Work item: A complete, exact copy of the records below is the required result.

Source records:
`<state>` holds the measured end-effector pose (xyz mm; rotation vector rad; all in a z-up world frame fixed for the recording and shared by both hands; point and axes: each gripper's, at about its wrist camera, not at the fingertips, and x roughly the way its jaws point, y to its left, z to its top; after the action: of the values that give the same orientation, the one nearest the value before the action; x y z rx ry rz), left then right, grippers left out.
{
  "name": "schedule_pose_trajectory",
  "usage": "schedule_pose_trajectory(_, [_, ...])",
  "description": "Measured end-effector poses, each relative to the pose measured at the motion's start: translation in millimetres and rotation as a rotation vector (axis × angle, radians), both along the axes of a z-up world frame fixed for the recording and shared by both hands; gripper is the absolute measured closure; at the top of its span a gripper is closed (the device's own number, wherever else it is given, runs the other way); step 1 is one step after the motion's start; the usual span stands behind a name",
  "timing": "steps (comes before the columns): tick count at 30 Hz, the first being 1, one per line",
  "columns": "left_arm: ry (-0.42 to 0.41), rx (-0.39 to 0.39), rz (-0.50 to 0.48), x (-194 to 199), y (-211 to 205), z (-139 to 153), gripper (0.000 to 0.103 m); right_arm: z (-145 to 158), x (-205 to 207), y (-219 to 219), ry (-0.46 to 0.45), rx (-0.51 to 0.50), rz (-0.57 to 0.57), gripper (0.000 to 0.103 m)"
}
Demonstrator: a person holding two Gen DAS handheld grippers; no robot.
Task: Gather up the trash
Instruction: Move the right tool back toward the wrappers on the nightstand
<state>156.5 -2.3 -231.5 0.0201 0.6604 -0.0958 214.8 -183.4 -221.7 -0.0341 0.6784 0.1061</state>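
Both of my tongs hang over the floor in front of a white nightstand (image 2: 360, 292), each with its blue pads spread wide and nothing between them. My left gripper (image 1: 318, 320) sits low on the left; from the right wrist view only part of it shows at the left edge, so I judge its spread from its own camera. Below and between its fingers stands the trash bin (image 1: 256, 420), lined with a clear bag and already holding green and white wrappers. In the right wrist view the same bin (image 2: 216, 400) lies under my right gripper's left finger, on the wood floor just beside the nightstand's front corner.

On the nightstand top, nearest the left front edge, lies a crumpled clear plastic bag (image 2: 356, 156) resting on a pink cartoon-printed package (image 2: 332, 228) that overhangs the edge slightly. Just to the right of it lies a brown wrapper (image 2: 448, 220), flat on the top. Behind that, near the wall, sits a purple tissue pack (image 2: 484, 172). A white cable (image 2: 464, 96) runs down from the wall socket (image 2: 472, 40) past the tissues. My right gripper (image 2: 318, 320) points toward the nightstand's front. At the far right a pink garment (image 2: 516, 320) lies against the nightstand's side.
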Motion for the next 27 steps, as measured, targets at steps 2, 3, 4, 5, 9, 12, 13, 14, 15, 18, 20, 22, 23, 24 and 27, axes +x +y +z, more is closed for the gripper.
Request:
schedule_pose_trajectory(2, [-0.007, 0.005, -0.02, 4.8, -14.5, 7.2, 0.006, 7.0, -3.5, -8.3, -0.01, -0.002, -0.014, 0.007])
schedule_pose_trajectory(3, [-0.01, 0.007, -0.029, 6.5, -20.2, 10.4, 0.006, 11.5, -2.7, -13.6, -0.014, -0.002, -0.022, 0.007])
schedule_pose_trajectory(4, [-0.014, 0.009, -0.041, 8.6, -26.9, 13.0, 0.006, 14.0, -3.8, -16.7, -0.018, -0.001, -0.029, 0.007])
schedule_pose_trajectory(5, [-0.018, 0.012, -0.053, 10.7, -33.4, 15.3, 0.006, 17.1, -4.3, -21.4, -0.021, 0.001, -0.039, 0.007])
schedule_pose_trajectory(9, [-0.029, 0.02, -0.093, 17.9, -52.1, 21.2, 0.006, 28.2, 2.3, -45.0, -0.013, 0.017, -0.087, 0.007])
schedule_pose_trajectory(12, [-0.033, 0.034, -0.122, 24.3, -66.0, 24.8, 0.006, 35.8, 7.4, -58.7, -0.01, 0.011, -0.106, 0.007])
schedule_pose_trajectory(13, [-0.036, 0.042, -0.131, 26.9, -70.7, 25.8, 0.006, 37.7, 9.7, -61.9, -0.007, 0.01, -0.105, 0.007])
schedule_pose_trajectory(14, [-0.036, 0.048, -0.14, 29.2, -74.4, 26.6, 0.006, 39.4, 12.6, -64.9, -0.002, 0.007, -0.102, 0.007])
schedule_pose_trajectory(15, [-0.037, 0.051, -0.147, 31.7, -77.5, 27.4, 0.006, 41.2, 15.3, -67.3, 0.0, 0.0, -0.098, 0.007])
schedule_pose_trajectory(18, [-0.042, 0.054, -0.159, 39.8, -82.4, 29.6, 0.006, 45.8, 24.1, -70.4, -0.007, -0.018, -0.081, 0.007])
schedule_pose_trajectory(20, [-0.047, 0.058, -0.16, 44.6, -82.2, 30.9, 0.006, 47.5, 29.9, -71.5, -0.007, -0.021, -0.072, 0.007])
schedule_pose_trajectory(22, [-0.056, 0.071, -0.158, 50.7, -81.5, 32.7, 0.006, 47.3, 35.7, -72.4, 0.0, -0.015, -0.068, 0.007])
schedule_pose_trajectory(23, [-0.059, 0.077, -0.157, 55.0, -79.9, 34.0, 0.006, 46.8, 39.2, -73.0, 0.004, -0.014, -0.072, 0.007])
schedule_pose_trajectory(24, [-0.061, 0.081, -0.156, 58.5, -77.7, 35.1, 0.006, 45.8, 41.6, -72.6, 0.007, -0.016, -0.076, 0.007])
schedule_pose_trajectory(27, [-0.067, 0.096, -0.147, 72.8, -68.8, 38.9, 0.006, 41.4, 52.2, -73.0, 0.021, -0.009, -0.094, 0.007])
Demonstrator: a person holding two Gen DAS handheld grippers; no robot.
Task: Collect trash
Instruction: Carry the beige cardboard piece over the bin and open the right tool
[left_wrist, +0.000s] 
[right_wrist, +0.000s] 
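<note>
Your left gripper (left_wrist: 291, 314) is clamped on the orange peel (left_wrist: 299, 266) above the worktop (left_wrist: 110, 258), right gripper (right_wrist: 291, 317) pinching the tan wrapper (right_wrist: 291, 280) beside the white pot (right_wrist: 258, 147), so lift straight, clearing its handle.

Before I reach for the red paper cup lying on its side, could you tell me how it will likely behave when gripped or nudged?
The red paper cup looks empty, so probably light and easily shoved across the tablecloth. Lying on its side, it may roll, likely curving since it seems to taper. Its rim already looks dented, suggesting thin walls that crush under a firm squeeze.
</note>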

Output of the exercise:
`<state>` holds the measured end-effector pose (xyz mm; rotation vector rad; all in a z-up world frame fixed for the recording and shared by both hands; point and axes: each gripper's, at about its wrist camera, not at the fingertips, and x roughly the way its jaws point, y to its left, z to its top; after the action: of the values that give the same orientation, the one nearest the value before the action; x y z rx ry rz), left then right, grippers left out.
{
  "name": "schedule_pose_trajectory",
  "usage": "schedule_pose_trajectory(_, [_, ...])",
  "description": "Measured end-effector poses, each relative to the pose measured at the motion's start: translation in millimetres and rotation as a rotation vector (axis × angle, radians), both along the axes of a z-up world frame fixed for the recording and shared by both hands; gripper is the absolute measured closure; at the top of its span a gripper is closed (the device's own number, wherever else it is given, runs the other way); step 1 is one step after the motion's start; the usual span stands behind a name",
  "timing": "steps (comes before the columns): tick count at 30 Hz, the first being 1, one per line",
  "columns": "left_arm: ry (-0.42 to 0.41), rx (-0.39 to 0.39), rz (-0.50 to 0.48), x (-194 to 199), y (-211 to 205), z (-139 to 153), gripper (0.000 to 0.103 m); right_arm: z (-145 to 158), x (-205 to 207), y (-219 to 219), ry (-0.46 to 0.45), rx (-0.51 to 0.50), rz (-0.57 to 0.57), gripper (0.000 to 0.103 m)"
}
Demonstrator: a person holding two Gen DAS handheld grippers; no robot.
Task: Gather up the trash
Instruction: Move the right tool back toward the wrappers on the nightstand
<state>156.5 -2.3 -231.5 0.0201 0.6604 -0.0958 214.8 -183.4 -221.7 -0.0341 0.6784 0.1061</state>
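Both of my tongs hang over the floor in front of a white nightstand (image 2: 360, 292), each with its blue pads spread wide and nothing between them. My left gripper (image 1: 318, 320) sits low on the left; from the right wrist view only part of it shows at the left edge, so I judge its spread from its own camera. Below and between its fingers stands the trash bin (image 1: 256, 420), lined with a clear bag and already holding green and white wrappers. In the right wrist view the same bin (image 2: 216, 400) lies under my right gripper's left finger, on the wood floor just beside the nightstand's front corner.

On the nightstand top, nearest the left front edge, lies a crumpled clear plastic bag (image 2: 356, 156) resting on a pink cartoon-printed package (image 2: 332, 228) that overhangs the edge slightly. Just to the right of it lies a brown wrapper (image 2: 448, 220), flat on the top. Behind that, near the wall, sits a purple tissue pack (image 2: 484, 172). A white cable (image 2: 464, 96) runs down from the wall socket (image 2: 472, 40) past the tissues. My right gripper (image 2: 318, 320) points toward the nightstand's front. At the far right a pink garment (image 2: 516, 320) lies against the nightstand's side.
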Motion for the next 27 steps, as measured, targets at steps 2, 3, 4, 5, 9, 12, 13, 14, 15, 18, 20, 22, 23, 24 and 27, axes +x +y +z, more is closed for the gripper.
Request:
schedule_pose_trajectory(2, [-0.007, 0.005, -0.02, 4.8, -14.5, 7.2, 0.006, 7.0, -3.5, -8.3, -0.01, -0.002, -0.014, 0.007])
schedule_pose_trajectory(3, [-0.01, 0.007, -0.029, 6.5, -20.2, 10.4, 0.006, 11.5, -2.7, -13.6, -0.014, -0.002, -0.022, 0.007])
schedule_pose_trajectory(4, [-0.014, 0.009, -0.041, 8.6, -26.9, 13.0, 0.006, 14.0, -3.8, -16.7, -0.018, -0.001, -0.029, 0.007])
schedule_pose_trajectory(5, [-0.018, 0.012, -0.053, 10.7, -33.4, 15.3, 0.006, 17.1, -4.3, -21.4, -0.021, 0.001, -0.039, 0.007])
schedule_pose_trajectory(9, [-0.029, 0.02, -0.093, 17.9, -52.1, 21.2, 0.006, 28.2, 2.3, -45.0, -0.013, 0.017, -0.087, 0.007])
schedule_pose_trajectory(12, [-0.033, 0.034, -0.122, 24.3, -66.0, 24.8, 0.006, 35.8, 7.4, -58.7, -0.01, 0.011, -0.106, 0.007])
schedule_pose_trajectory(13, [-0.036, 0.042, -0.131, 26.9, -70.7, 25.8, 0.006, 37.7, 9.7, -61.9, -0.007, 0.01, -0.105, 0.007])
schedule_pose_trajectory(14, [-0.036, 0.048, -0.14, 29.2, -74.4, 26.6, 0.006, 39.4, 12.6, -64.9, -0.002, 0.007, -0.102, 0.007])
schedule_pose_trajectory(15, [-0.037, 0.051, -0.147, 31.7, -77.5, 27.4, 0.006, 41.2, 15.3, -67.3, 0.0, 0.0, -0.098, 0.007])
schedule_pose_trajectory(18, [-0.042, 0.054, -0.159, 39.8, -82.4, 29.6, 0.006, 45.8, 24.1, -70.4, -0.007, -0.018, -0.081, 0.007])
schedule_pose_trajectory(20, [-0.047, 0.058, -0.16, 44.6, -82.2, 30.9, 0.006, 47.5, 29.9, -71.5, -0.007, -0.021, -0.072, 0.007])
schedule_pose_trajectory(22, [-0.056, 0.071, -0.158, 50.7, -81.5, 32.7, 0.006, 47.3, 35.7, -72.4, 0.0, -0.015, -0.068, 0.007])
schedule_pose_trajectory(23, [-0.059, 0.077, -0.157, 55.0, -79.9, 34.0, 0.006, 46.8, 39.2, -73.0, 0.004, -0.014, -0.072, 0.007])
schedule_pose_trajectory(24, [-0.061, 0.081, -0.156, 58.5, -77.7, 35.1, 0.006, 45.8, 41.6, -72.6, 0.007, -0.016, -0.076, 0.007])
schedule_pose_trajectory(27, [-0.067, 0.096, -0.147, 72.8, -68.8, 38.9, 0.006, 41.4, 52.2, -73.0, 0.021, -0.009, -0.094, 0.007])
Demonstrator: a person holding two Gen DAS handheld grippers; no robot.
Task: Collect trash
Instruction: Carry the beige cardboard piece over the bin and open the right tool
[left_wrist, +0.000s] 
[right_wrist, +0.000s] 
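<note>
Your left gripper (left_wrist: 291, 314) is clamped on the orange peel (left_wrist: 299, 266) above the worktop (left_wrist: 110, 258), right gripper (right_wrist: 291, 317) pinching the tan wrapper (right_wrist: 291, 280) beside the white pot (right_wrist: 258, 147), so lift straight, clearing its handle.

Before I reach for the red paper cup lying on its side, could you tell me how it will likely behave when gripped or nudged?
The red paper cup looks empty, so probably light and easily shoved across the tablecloth. Lying on its side, it may roll, likely curving since it seems to taper. Its rim already looks dented, suggesting thin walls that crush under a firm squeeze.
</note>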

The answer requires no further additions.